Patient history- The subject’s medical history gives us insight on the current status or conditions, as well as the past medical conditions that could be related to the current condition. When we are talked to Mr. Orkins’ family to know more about the Mr. Orkins’ than we found that he has (Wise GEEK.., 2019).

History of present illness-

•Difficulty in responding

•Face drooped towards the right side

•Slurred speech 

•Saliva is drooling from his mouth

•He was very uncomfortable and restless

•Pulse rate, blood pressure and respiratory rate was normal

Other medical condition-

•type 2 diabetes mellitus

•Hypertension 

•Hyperlipidaemia 

 Medications taken by Mr. Orkins;

•Diamicron 80 mg twice daily

•Amlodipine 5 mg in the morning

•Simvastatin 20 mg in the evening

After taking the patient past history we conduct the focused assessment to find the specific injury or any medical complaint-

           Vital sign- Mr. Orkin’s vital signs after assessment-

•BP- 150/98

•HR- 98 bpm

•RR- 24 bpm

•sp02- 93% on room air

•blood sugar level- 10.4 mmol/ml

Answer to the question no-3 

After conducting the initial and secondary assessment to the patient we able to find that the patient has the lesion in the facial nerve due to trauma.  A neurological assessment to check motor and sensory deficits is important to check the level of consciousness because it can affect the airways, breathing and circulation. When we conduct the neurological assessment than following date we get (Treloar, 2019).

•GCS 13/15

•Pupils reactive, right- 4, left- size 2

•Strength – 3/5 for upper extremities right side and 4/5 for upper and lower extremities on the left side (PRACTICE GUIDE, 2014).

Intervention the nurse can implement-

Ongoing neurological assessments- The neurological evaluation is an integral part in care of the neurological patient and it can enable the health care professional to distinguish the presence of neurological malady or damage and screen its development. It will likewise help the individual directing the evaluation decide the type of consideration to be given, and check the patient's reaction to those intercessions. Explicit signs and indications showed by the patient are related with particular zones of the brain and medical attendants watch for these signs and side effects that might be irregular and connect them to general zones of the sensory system that might cause the unsettling influence.
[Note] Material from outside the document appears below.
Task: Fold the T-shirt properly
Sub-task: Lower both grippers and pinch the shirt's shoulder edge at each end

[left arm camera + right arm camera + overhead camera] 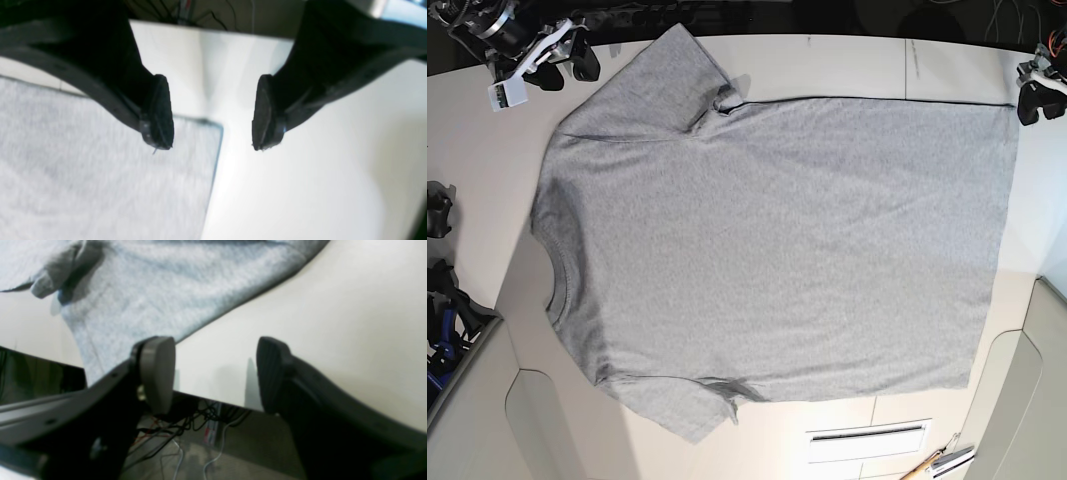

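The light grey T-shirt (777,230) lies flat on the white table (477,150) with its plain side up, neck to the left and hem to the right. My right gripper (567,60) hovers open at the far left, just off the upper sleeve; its wrist view shows the sleeve cloth (173,290) beyond the open right gripper (215,373). My left gripper (1032,95) is at the far right, by the upper hem corner. In its wrist view the left gripper (213,133) is open and empty, with the shirt corner (100,180) beside one pad.
Cables (186,426) hang below the table's far edge. A narrow slot (867,433) and a wooden-handled tool (937,462) lie near the front edge. Black gear (439,215) sits at the left border.
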`<control>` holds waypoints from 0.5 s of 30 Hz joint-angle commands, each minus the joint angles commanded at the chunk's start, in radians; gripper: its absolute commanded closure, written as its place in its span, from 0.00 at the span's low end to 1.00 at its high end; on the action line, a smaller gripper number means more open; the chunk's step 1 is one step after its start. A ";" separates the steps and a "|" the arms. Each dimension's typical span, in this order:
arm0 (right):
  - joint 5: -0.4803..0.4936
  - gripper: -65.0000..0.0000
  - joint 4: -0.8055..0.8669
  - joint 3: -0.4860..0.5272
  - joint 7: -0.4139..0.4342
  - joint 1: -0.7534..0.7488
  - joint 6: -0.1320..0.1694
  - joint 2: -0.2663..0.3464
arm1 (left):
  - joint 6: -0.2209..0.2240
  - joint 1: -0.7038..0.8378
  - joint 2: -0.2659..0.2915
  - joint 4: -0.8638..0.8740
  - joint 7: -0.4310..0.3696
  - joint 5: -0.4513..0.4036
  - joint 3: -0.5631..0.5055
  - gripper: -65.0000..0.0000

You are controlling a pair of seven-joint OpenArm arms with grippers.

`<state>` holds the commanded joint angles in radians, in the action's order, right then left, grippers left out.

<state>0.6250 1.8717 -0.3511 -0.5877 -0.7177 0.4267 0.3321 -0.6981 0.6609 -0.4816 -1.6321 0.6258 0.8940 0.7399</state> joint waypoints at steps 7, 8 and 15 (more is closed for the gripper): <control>0.011 0.42 0.000 0.000 0.000 0.003 0.000 0.000 | 0.000 -0.080 -0.018 0.155 0.000 0.008 -0.001 0.37; 0.011 0.42 0.000 0.000 0.000 0.003 0.000 -0.002 | 0.000 -0.087 -0.018 0.179 0.000 0.009 -0.001 0.37; 0.011 0.42 0.000 0.000 0.000 0.003 0.000 -0.027 | 0.000 -0.098 -0.017 0.259 0.000 0.061 -0.001 0.37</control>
<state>0.6357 1.8713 -0.3511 -0.5880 -0.7147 0.4267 0.3050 -0.6981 0.5625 -0.4988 -1.3735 0.6262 0.9550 0.7387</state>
One should likewise perceive when further neurological damage is showing and mediate fittingly, and inform the doctor in control for an adjustment in plans with respect to the patient

Observe for signs for increased ICP- After ongoing neurological assessment nurses observe the patient for increased Intra cranial pressure that may be link to the lesion that may be found in the neurological assessment and it is your responsibility to notify the physician about the patient condition on time.

Splint any deformed limbs- If the patient found with any deformities in the limbs than nurses have to provide support to the patient to do his usual activity.  

Patient positioning- note for the patient positioning and notify about the patient positioning to physician it will help to diagnose the further information in case of emergency.